Dall'Italia

Luciano Pavarotti

Pavarotti ricoverato nel Centro oncologico modenese

10-08-2007

MODENA. Luciano Pavarotti è ricoverato da mercoledì sera al terzo piano del Centro oncologico modenese. A consigliare il ricovero è stato il medico curante del tenore che nei giorni scorsi, nella villa sulle colline di Pesaro dove il cantante stava trascorrendo il mese di agosto insieme alla moglie e alla figlia Alice, si è preoccupato per uno stato febbrile che non passava. Da qui la decisione di portarlo a Modena. Il bollettino medico diffuso poco prima delle 14, dopo un consulto tra la moglie del cantante, Nicoletta Mantovani, ed i medici del reparto è tranquillizzante, ma molto scarno di particolari. Dice soltanto che il maestro è sotto osservazione per uno stato febbrile e le "sue condizioni sono soddisfacenti. Potrà essere dimesso già nei prossimi giorni".

Le voci che si rincorrono però parlano di una insufficienza respiratoria, forse complicata da una insufficienza renale in un paziente che, dopo l'operazione a New York di un anno fa per l'asportazione di un tumore al pancreas, è debilitato, anche per le cure a cui si é dovuto sottoporre in questi 13 mesi per far fronte al cancro. Pavarotti è ricoverato al terzo piano del Centro oncologico del policlinico modenese; una moderna palazzina inaugurata qualche anno fa, intitolata a Pier Camillo Beccaria, ex sindaco di Modena morto per un tumore. E' in una stanza in fondo al corridoio il cui ingresso è protetto da un separé verde e da una guardia del corpo privata che blocca i curiosi che si avvicinano. Anche al piano terra l'ingresso è sorvegliato; in questo caso dai vigilantes della "Coop Service" che curano la sicurezza all'interno del policlinico. Impossibile quindi avvicinarsi alla camera del tenore. Nicoletta Mantovani, maglietta nera e pantaloni beige, è arrivata al policlinico verso mezzogiorno alla guida di un monovolume Mercedes grigio di grossa cilindrata.
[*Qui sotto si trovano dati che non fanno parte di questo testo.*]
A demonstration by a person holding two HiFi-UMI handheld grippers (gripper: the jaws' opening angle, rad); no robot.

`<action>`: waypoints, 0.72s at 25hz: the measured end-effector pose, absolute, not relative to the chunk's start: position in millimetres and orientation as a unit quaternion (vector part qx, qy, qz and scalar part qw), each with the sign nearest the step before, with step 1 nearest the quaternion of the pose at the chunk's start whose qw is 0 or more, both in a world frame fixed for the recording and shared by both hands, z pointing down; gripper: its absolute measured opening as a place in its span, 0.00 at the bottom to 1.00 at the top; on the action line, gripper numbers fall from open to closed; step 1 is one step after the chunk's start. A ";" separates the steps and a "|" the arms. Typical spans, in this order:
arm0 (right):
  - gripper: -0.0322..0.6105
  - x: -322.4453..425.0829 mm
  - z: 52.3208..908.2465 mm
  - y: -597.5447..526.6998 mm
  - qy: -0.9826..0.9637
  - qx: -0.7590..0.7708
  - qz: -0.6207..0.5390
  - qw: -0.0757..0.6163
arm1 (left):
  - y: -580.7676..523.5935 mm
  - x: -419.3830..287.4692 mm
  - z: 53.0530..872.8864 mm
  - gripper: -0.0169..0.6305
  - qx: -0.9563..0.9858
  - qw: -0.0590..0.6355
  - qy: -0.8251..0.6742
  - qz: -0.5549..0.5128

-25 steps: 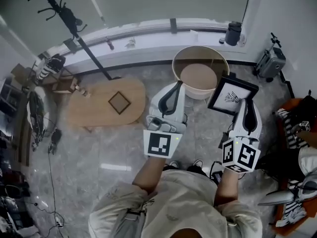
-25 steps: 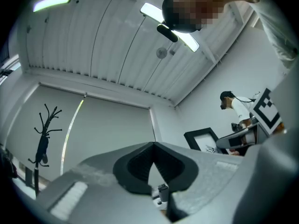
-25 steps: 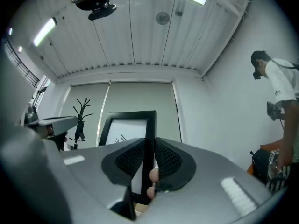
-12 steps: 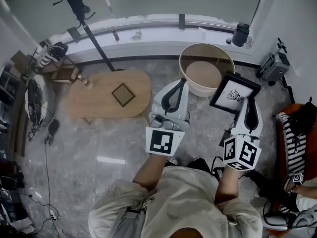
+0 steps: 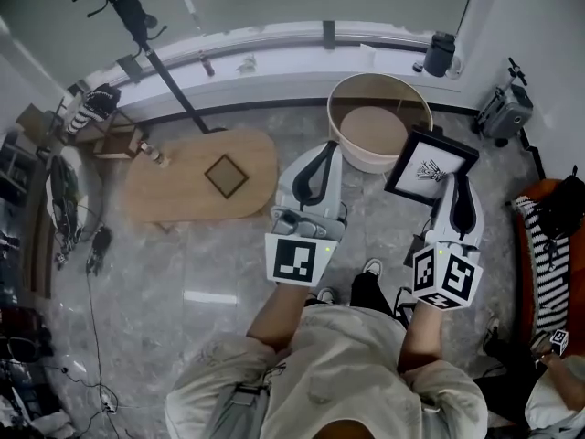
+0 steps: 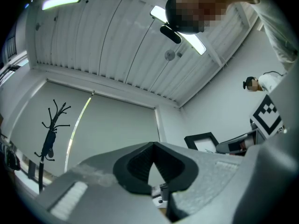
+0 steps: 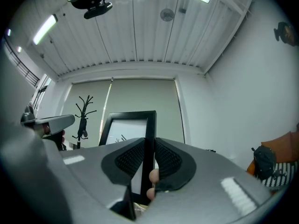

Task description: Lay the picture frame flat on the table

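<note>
Floor (image 5: 201, 273): grey marble. The person stands on it, and the task's thing hangs above it, not above any furniture.

Table (image 5: 174, 190): low, wooden and oval, at the person's left front. It is well apart from the picture frame, so I judge that a long carry across the body is needed. A fast swing on this way could shake the hold.

Tub (image 5: 340, 131): round and beige, it stands on the floor between the table and the frame. Its rim is just beside the frame's near corner. If the frame goes low on the way to the left, it may knock on this rim.

Picture frame (image 5: 430, 165): black border with a white sheet and a small drawing. It is in the air, tilted, with its face partly toward the head camera.

Right gripper (image 5: 453, 185): its pads (image 7: 164, 158) press on one thin side bar of the frame (image 7: 125, 127). A hold on one edge only lets the frame turn or slip down. Then a corner would touch the table first, and not the flat back.

Left gripper (image 5: 322, 150): its tips (image 6: 153, 148) meet and nothing is between them. It hangs free, so it cannot steady the frame unless it opens.

Square thing (image 5: 224, 174): small and dark-edged, it lies in the middle of the table. I cannot tell what it is. A frame put on top of it would not lie flat.
</note>
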State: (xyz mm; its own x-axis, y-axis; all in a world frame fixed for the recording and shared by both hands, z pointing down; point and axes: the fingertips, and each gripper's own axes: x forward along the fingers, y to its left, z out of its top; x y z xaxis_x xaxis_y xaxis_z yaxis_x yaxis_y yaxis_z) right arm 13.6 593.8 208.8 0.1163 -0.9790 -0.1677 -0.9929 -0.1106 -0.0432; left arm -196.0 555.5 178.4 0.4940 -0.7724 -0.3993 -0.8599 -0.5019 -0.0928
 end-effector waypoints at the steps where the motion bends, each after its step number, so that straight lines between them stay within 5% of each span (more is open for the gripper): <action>1: 0.16 15.7 209.8 590.5 0.663 -0.744 0.048 0.072 | 552.5 -194.1 179.0 0.03 -0.853 0.141 0.480 0.153; 18: 0.16 95.8 227.2 507.9 0.654 -0.753 0.025 0.070 | 463.2 -112.1 187.7 0.03 -0.858 0.142 0.472 0.140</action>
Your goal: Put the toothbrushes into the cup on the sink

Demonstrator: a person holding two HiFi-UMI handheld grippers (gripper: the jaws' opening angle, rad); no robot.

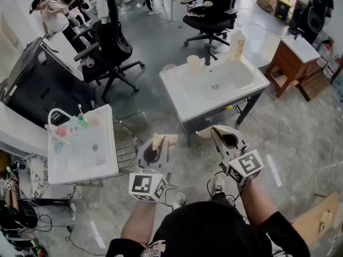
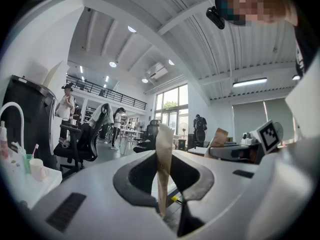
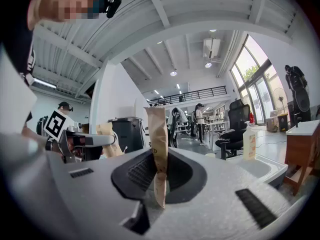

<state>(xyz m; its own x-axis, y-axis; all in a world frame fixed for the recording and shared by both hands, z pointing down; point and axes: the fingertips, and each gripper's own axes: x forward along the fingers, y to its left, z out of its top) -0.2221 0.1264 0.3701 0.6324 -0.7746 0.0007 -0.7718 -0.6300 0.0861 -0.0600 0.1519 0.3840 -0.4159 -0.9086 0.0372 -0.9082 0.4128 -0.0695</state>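
Note:
Both grippers hang level over the floor between two white sinks. My left gripper has its tan pads pressed together with nothing between them. My right gripper is likewise shut and empty. The sink ahead carries a cream cup, a black tap and a soap bottle. The left sink bears a green cup with a toothbrush sticking up, plus a pale cup.
Black office chairs stand beyond the sinks. A wooden side table is at the right, a black cabinet at the left. Cardboard and cables lie on the floor. People stand far off.

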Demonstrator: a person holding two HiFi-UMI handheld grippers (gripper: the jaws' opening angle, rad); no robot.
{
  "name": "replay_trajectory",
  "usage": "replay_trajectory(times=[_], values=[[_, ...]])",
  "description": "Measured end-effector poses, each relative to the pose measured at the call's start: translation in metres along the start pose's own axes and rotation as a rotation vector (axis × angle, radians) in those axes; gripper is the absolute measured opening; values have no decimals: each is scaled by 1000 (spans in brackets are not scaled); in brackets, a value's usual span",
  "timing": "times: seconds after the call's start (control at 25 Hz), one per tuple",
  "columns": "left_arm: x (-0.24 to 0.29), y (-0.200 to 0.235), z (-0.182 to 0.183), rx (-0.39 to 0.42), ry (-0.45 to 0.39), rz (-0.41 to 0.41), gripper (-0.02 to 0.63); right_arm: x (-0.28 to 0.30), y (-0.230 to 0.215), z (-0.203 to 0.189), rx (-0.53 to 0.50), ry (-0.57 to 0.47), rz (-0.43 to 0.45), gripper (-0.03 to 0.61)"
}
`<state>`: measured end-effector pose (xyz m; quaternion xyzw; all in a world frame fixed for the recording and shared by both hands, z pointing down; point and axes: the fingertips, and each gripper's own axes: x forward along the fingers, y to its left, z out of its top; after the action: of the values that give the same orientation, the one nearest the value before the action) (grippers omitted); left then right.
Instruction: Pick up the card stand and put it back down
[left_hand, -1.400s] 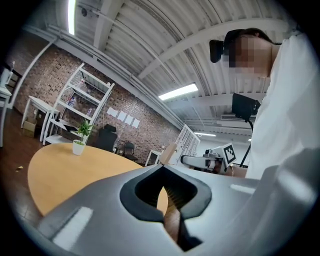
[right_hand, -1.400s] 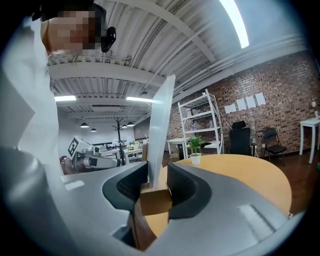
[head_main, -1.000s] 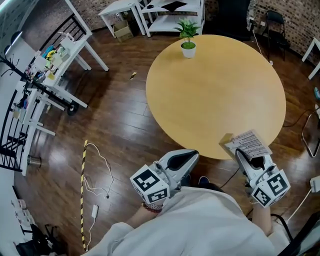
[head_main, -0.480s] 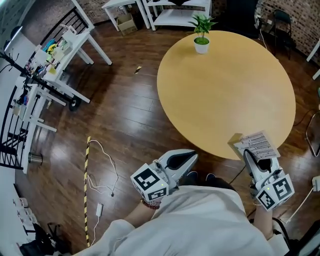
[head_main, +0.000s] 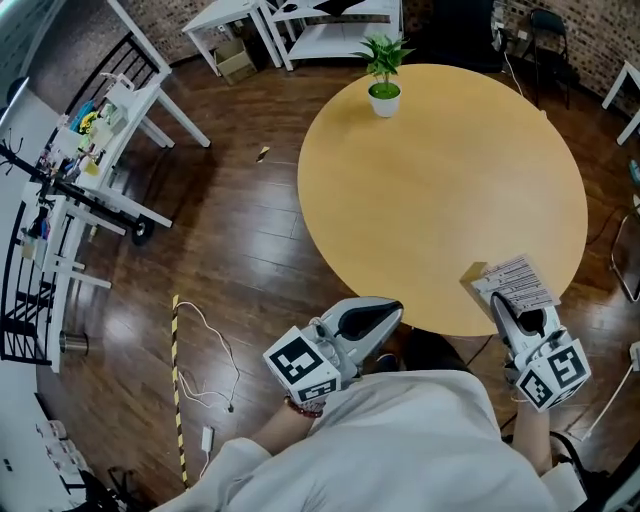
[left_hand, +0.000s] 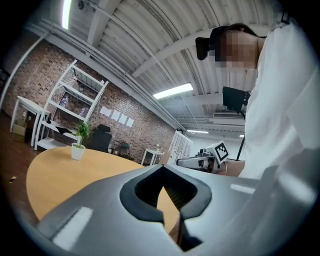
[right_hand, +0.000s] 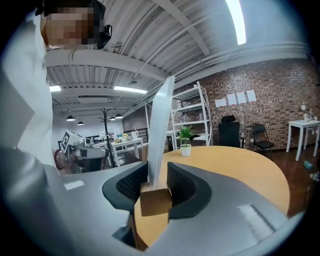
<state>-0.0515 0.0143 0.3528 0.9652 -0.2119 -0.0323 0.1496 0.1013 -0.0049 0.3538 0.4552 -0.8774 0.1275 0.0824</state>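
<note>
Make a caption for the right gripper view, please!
The right tongs pinch the card stand by its wooden base at the edge of the round table.

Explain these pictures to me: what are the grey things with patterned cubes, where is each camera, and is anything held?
No robot here: a person holds a two-jaw tool in each hand; the patterned cubes belong to the tools. The downward picture comes from a camera on the person's head; the other two come from cameras riding on each tool, looking along its jaws. The right tool is closed on the card stand at the near edge of the round table. The left tool is shut and empty, off the table. A potted plant stands at the far side.
</note>
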Motion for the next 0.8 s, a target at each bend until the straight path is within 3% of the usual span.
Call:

E' salita al primo piano dove si trova la direzione sanitaria per concordare il testo del bollettino medico insieme al dottor Antonio Frassoldati, "aiuto" nel reparto di oncologia che ha preso in carico Pavarotti (il primario Pier Francesco Conti in questi giorni è in ferie). Poi è uscita da una scala secondaria per driblare i cronisti che l'attendevano nel corridoio. Quindi è andata a trovare il marito nel reparto di oncologia che dista alcune centinaia di metri e all'uscita, incrociando di nuovo i giornalisti nell'atrio di accesso al reparto, ha fatto segno con le mani che non voleva parlare. Poi ha preso di corsa l'ascensore e al piano terra è montata in macchina e ha lasciato in tutta fretta l'ospedale, sempre a bordo del Mercedes guidato da un'altra persona. E' tornata nel pomeriggio poco dopo le 17 sulla stessa auto in compagnia di un amico, teneva per mano una bambina, che forse era la piccola Alice.

E' entrata dall'ingresso posteriore, anche in questo caso nessuna parola ai cronisti. Nel tardo pomeriggio è arrivata anche Cristina, una delle tre figlie nate dal primo matrimonio con Adua Veroni. "Sapete già tutto" si è limitata a dire ai giornalisti prima di entrare nel centro oncologico. Sono quindi pochissimi i particolari sul maestro e sulla sua degenza. Un'infermiera del reparto, uscendo alla fine del turno di lavoro ha detto che il cantante ha una gran voglia di star bene, "legge e ascolta musica per quello che può" ed ha ringraziato tutti per il lavoro che stanno facendo. Secondo un'altra testimonianza raccolta a Modena, a tenere compagnia al cantante ci sarebbe ogni tanto anche uno degli amici che con lui erano soliti giocare a briscola. Molto di più non si sa. Nulla é stato comunicato sugli accertamenti e sulle cure a cui è stato sottoposto. Domani forse sarà emesso un altro bollettino medico. Ma neanche questo è sicuro. Intanto a Modena, e non solo nella città emiliana, tutti si augurano per big Luciano non sia cominciata l'ultima battaglia, quella più difficile.